> _About this task_
From the first line through the one containing "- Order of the", restate the listing word for word, and give no other lines.

> _Data provided_

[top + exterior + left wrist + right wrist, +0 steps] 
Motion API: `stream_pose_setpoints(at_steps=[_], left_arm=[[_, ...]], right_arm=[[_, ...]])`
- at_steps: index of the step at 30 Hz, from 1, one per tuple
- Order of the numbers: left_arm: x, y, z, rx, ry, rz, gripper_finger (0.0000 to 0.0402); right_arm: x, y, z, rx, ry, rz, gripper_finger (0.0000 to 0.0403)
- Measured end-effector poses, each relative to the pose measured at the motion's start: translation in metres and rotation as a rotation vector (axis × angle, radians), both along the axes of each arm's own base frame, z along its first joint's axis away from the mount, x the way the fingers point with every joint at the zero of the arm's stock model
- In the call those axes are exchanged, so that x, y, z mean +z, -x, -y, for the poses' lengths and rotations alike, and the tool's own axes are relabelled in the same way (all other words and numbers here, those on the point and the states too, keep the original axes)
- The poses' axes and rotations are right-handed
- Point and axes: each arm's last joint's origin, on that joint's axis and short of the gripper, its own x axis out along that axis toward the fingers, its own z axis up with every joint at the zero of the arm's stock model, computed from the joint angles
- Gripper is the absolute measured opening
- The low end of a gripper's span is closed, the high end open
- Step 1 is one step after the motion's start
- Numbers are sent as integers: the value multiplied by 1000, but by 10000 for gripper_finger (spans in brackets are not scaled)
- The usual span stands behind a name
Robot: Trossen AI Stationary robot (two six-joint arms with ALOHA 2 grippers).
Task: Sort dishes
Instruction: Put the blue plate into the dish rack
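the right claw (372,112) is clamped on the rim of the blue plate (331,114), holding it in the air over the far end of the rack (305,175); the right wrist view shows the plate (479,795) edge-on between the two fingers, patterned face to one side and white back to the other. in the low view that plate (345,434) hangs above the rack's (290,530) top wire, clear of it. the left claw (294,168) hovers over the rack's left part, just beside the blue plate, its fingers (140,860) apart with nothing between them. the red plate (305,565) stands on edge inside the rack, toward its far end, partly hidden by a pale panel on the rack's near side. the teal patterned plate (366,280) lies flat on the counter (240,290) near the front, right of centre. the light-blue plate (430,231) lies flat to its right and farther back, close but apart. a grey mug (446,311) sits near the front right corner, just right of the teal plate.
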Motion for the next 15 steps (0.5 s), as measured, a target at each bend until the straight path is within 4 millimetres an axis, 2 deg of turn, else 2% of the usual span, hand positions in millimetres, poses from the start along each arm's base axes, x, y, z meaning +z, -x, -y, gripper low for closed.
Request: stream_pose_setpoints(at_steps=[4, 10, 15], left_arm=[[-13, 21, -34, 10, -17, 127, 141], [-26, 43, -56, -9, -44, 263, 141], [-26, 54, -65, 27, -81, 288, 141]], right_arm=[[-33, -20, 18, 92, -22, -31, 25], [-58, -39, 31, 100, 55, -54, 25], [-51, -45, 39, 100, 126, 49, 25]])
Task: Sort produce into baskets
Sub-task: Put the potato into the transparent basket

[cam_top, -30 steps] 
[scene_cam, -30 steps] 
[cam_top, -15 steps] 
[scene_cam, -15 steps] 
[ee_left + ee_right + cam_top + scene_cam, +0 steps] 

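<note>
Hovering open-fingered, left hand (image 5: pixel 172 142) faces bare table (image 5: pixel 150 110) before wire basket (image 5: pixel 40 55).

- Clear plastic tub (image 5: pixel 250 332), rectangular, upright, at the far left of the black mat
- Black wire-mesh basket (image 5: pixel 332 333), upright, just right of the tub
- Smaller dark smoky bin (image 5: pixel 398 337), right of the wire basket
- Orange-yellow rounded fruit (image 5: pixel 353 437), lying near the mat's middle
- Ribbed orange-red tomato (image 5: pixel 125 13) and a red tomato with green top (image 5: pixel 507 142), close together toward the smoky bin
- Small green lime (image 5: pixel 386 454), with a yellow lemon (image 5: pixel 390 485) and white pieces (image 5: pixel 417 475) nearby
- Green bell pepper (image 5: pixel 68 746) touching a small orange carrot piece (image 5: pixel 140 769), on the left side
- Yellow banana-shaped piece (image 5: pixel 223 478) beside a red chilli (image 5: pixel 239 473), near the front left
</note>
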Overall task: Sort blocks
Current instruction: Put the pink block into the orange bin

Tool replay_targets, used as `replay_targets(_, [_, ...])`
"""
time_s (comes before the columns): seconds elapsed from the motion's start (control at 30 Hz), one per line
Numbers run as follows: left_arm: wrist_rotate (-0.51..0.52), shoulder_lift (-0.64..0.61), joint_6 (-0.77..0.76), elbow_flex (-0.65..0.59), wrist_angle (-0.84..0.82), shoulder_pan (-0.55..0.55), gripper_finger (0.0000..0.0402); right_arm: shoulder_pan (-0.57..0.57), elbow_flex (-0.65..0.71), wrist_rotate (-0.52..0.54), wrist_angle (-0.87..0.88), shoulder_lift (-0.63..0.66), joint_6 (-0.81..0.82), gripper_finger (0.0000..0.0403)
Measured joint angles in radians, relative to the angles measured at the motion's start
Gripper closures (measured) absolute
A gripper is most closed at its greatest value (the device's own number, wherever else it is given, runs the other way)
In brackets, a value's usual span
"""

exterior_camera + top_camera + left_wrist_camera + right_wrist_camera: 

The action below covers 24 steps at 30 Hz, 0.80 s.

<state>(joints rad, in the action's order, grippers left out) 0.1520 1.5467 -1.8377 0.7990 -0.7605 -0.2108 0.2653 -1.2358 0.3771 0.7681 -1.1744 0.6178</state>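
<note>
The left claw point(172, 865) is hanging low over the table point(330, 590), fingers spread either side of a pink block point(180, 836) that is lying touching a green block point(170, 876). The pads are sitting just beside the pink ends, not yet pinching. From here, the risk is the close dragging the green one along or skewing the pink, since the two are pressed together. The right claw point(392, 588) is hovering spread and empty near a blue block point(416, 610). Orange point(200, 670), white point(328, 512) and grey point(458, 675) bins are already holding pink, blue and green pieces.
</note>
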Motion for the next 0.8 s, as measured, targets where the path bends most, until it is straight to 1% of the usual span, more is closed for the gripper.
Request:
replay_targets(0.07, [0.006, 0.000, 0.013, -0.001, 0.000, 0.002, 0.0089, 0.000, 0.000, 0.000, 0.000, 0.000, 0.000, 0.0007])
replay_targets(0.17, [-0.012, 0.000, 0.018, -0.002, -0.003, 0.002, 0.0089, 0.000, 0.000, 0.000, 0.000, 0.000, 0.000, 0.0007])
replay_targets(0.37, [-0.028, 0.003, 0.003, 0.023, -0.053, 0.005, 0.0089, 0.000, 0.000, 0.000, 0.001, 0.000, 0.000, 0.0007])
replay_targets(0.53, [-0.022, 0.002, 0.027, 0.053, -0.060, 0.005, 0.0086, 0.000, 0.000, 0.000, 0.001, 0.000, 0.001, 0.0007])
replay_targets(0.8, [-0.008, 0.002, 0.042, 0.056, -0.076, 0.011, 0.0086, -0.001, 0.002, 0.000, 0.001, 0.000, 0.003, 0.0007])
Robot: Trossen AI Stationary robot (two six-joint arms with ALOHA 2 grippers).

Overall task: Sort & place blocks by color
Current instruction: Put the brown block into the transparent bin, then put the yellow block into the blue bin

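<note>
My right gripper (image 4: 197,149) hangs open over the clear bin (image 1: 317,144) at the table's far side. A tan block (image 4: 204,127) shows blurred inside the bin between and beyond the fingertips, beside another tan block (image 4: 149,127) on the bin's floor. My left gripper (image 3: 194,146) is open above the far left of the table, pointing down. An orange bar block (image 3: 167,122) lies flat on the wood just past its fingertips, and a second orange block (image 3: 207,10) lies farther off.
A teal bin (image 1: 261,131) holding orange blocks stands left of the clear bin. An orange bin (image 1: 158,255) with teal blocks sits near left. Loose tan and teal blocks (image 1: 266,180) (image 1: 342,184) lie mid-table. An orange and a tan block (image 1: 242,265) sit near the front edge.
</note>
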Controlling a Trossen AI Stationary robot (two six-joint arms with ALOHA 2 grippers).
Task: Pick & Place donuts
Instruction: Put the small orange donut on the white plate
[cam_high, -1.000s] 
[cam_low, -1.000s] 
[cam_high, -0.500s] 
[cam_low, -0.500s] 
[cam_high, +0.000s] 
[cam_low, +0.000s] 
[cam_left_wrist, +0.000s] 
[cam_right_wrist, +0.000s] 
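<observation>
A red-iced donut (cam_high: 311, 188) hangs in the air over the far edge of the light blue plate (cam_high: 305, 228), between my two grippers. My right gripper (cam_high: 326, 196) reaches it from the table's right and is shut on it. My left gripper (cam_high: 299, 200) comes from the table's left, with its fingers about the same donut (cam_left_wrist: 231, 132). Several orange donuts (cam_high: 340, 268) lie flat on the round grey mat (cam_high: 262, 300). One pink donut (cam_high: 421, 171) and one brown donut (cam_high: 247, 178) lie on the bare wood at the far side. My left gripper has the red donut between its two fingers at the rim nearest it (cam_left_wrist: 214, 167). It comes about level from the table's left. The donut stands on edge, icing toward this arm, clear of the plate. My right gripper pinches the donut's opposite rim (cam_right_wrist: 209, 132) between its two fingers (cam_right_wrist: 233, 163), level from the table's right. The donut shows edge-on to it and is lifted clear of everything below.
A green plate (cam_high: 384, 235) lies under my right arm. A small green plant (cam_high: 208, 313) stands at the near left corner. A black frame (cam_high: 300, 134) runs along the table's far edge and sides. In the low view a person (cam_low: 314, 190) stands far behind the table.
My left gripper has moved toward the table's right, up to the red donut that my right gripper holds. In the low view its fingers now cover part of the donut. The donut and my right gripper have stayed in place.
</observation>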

> _Result_
[top + exterior + left wrist + right wrist, +0 steps] 
Motion API: `stream_pose_setpoints(at_steps=[_], left_arm=[[_, ...]], right_arm=[[_, ...]])`
- at_steps: index of the step at 30 Hz, from 1, one per tuple
- Order of the numbers: left_arm: x, y, z, rx, ry, rz, gripper_finger (0.0000 to 0.0402); right_arm: x, y, z, rx, ry, rz, gripper_finger (0.0000 to 0.0403)

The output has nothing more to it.